Fourteenth Sunday: The Power of His Grace

St. Dominic, Fra Angelico

St. Dominic, Fra Angelico

IS 66:10-14c; PS 66: 1-3, 4-5, 6-7, 16, 20; GAL 6:14-18; LK 10:1-12, 17-20

This Sunday our Gospel tells of the sending of the apostles. The other two readings set us up to understand the power of God’s grace in and through the Church.

St. Paul always gives us a wealth of theology, the deepest teachings about grace. This is the last week of our reading of Galatians, and we read from the last chapter.

Throughout the letter he has been arguing against those who over-emphasize ritual observances. He concludes, “Neither does circumcision mean anything, nor does uncircumcision, but only a new creation.” God is the Creator. Grace – that is, the transformation of our soul – is his new creation. Since he made us in the first place, his grace does not unmake us: it does not destroy our nature. But grace is as powerful as creation itself: he makes us new, a new creation.

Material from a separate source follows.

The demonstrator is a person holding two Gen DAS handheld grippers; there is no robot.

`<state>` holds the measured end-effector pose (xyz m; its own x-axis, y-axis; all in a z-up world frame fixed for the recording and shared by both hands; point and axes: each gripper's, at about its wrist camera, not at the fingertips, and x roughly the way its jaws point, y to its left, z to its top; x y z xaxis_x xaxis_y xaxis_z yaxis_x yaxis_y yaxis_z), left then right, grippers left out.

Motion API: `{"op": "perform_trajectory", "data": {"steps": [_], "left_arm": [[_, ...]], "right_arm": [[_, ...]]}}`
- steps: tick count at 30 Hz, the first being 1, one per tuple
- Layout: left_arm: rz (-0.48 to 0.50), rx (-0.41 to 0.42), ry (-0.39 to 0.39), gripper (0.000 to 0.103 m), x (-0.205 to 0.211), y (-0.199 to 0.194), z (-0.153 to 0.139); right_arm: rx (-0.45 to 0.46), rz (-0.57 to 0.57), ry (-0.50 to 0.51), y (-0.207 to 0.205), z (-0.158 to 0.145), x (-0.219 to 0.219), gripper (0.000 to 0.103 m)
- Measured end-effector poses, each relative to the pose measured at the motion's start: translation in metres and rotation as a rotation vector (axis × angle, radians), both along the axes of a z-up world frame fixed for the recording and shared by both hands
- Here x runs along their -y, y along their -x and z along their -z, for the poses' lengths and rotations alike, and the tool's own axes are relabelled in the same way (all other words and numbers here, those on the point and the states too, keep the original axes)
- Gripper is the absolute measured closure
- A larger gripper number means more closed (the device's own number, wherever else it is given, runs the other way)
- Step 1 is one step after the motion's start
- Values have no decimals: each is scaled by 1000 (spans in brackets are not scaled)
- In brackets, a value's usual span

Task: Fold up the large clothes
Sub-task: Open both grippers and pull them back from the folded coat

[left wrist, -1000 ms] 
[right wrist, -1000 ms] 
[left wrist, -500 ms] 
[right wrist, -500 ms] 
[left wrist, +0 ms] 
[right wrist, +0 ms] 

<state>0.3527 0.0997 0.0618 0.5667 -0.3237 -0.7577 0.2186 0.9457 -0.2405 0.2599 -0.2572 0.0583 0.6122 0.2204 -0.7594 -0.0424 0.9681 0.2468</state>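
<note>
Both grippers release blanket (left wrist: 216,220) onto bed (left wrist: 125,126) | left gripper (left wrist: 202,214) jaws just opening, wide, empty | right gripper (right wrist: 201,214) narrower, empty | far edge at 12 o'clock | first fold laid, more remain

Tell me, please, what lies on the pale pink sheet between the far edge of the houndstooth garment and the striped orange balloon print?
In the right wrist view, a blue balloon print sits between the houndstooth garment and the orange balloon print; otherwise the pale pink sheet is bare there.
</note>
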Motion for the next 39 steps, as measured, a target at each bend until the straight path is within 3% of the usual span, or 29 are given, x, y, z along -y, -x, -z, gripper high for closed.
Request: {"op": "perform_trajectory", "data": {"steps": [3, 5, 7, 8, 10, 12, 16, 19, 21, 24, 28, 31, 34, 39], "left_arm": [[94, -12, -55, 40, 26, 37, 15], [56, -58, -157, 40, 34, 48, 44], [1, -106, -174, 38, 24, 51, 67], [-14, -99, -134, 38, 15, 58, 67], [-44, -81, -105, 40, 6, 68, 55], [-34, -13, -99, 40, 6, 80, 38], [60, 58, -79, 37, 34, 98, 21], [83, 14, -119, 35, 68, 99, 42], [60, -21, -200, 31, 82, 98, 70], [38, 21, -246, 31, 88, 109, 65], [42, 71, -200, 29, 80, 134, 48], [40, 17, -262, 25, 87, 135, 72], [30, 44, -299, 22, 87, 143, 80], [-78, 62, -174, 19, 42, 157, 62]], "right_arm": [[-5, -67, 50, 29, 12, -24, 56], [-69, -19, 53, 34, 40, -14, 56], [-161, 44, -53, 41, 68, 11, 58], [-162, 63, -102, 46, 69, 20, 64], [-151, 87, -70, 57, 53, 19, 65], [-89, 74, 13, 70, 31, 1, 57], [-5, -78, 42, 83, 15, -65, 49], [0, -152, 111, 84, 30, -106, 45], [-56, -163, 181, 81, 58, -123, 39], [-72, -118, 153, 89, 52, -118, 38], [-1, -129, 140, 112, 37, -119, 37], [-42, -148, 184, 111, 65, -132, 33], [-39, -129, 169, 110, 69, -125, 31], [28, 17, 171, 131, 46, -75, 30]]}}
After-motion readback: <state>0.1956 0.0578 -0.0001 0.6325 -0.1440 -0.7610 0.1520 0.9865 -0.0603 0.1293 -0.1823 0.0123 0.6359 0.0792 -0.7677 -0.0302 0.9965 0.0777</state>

“Peace and mercy be to all who follow this rule.” The last word is interesting. He is battling a mindset – still so very much alive today, on all sides – that wants to figure out which human activity, which “rule,” will triumph. Paul says, instead of following this “rule” or that one, make your rule of life the new creation, the grace of Christ. Let his grace be your peace, let his grace be your mercy, let his grace be your rule of life. Stake everything on the power of Christ working within you.

And so, he says, “May I never boast except in the cross of our Lord Jesus Christ.” All I want is in him. All my strength is in him. And I gladly go even to die with him, knowing that everything, everything, is there, pouring forth from his heart on the Cross. Nothing else matters but the power of Christ, the new creation, his grace working within me.

***

Our first reading, from Isaiah, gives a different picture of the same theological truth. Jerusalem is presented as a mother. We are her children, dandled on her lap, nursing from her breasts, carried on her hip.

Our translation uses “comfort” several times. It is a good translation. But the Hebrew root of the word is “sigh.” Our mother sighs for us. This is Isaiah’s image of compassion: she yearns for us, pines for us, sighs over us. How happy we are, how at peace, in our mother’s arms.

Our mother, of course, is Mary. And also the Church. Wherever you read Jerusalem, you can imagine Mary – but the more direct reference is the Church. The two go together. Isaiah takes us into this imagery of our mother caring for us – and says, ah, that is Jerusalem, the Church. We find ourselves in the joy of being part of God’s people.

It says we will be “fondled in her lap” – but the root of the word is simply the mother gazing at her child. What peace!

It is a little scandalous to find such consolation in Mary or the Church. Shouldn’t we find our consolation in God alone? But that is the extra richness of this reading: it moves back and forth between God enriching Jerusalem and Jerusalem enriching us. God, whose grace makes a new creation, can make a Jerusalem in which we find our comfort. If his grace were weak, there could be no Church. But his grace is strong, and he saves us through the Church.

“I will spread prosperity over Jerusalem like a river” – “that you may suck fully of the milk of her comfort.” “I will comfort you” – “in Jerusalem you shall find your comfort.”

And again, we rejoice in the Cross, but the Cross in the Church. “Exult with her, all you who were mourning over her!” Jerusalem, the Church, has been destroyed and wounded and crucified a thousand times – but “may I never boast except in the cross of our Lord Jesus Christ,” for in our weakness we find his strength. No, we are not strong – but he is.

***

All this teaching about grace gives the context for the sending of the apostles in our Gospel reading.

Jesus begins with two statements that seem to contradict. “The harvest is abundant,” he says – they are just waiting to embrace the Gospel! But “I am sending you like lambs among wolves”: they will hate you.

In fact, the two come together when we understand grace. The harvest is abundant not because everyone’s basically Christian already, but because God has created us for his grace, and his grace is a new creation that can convert the hardest hearts – that can convert even the wolves. Our hope is not in how easy the mission is for us – but how easy the mission is for him.

And so he tells them to carry nothing, no human strength – rely totally on the power of his grace. And say, “peace to this household,” not because everyone is peaceful, but because Christ will be your peace.

“Even the demons are subject to us,” they tell him – and he says, yes, “I have given you the power to tread upon serpents and scorpions.” Not the strength of men, but the miraculous strength of God’s grace, given to his apostles and his Church.

What conversion seems impossible to you?